▶ How to complete this task:
Up to and including the line that contains "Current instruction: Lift", reproduce every line exactly, beginning with the first line below.

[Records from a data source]
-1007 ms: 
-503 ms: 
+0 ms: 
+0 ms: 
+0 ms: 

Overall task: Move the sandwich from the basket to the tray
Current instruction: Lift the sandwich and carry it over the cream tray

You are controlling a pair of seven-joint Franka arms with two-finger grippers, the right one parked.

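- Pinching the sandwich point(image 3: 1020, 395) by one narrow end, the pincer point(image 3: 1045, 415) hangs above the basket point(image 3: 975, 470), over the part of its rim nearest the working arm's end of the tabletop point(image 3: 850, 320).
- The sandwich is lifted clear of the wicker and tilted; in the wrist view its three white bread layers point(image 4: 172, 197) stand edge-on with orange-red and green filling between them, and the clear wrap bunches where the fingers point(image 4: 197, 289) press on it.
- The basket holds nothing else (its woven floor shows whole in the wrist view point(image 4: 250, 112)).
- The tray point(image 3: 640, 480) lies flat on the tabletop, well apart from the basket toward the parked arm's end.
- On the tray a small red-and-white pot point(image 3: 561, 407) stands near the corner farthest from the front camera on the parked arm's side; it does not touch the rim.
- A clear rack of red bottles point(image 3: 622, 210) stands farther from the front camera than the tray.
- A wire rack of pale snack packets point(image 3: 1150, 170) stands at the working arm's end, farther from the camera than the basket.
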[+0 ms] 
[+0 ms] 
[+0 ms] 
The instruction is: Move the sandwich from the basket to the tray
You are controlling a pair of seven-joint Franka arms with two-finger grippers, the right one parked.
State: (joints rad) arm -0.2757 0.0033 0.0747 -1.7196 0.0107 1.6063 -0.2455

▶ Solution to this task:
-1007 ms: 
-503 ms: 
+0 ms: 
+0 ms: 
+0 ms: 

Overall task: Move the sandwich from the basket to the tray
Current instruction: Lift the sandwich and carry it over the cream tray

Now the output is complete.